Era um período de democracia pulsante, de implementação de políticas públicas, de intensa interlocução entre sociedade e estado por meio de grandes conferências temáticas nacionais. A ideia de genocídio foi motivada pela escalada de homicídios em massa, mas foi associada também à escalada das taxas de encarceramento, à persistente desigualdade racial, à segregação territorial/racial, bem como às questões de gênero e representatividade. Em 2007, os mapeamentos sobre homicídios ou não existiam, como o Atlas da violência, ou não traziam com confiança o quesito raça/cor, como o Mapa da violência. Contudo, levantamentos preliminares davam conta da tragédia brasileira de aumento dos homicídios e da sua concentração entre jovens homens negros. Sob a ótica do corte etário, a ideia de genocídio surge nos anos 2000 ressignificado, acrescentando à argumentação de Abdias Nascimento problemas da violência policial, do encarceramento e dos homicídios em massa.

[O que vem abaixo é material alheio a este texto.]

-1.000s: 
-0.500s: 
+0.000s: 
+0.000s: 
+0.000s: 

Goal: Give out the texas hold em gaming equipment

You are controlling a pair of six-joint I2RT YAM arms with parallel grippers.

Todos os três termos, não nos seus significados originais, mas sim nos seus significados politicamente construídos pela mobilização negra, expressam uma noção ampla da experiência da violência e da racialização dos sujeitos envolvidos na denúncia. Discriminação racial, violência racial ou genocídio negro procuram abarcar não os atos isolados, eventuais – ainda que graves, ou intensos –, mas atos recorrentes e sistemáticos, diferentes entre si, mas conectados por um mesmo fio lógico. Tal fio lógico amarra cada denúncia específica – preconceito racial, desigualdade de renda, exclusão do mundo do trabalho, por exemplo – dentro de um sistema de exclusão e eliminação material e simbólica dos sujeitos negros. Por isso, não se trata de um ato isolado, nem um processo histórico, mas sim de um sistema que se atualiza e se reinventa a cada contexto e momento histórico.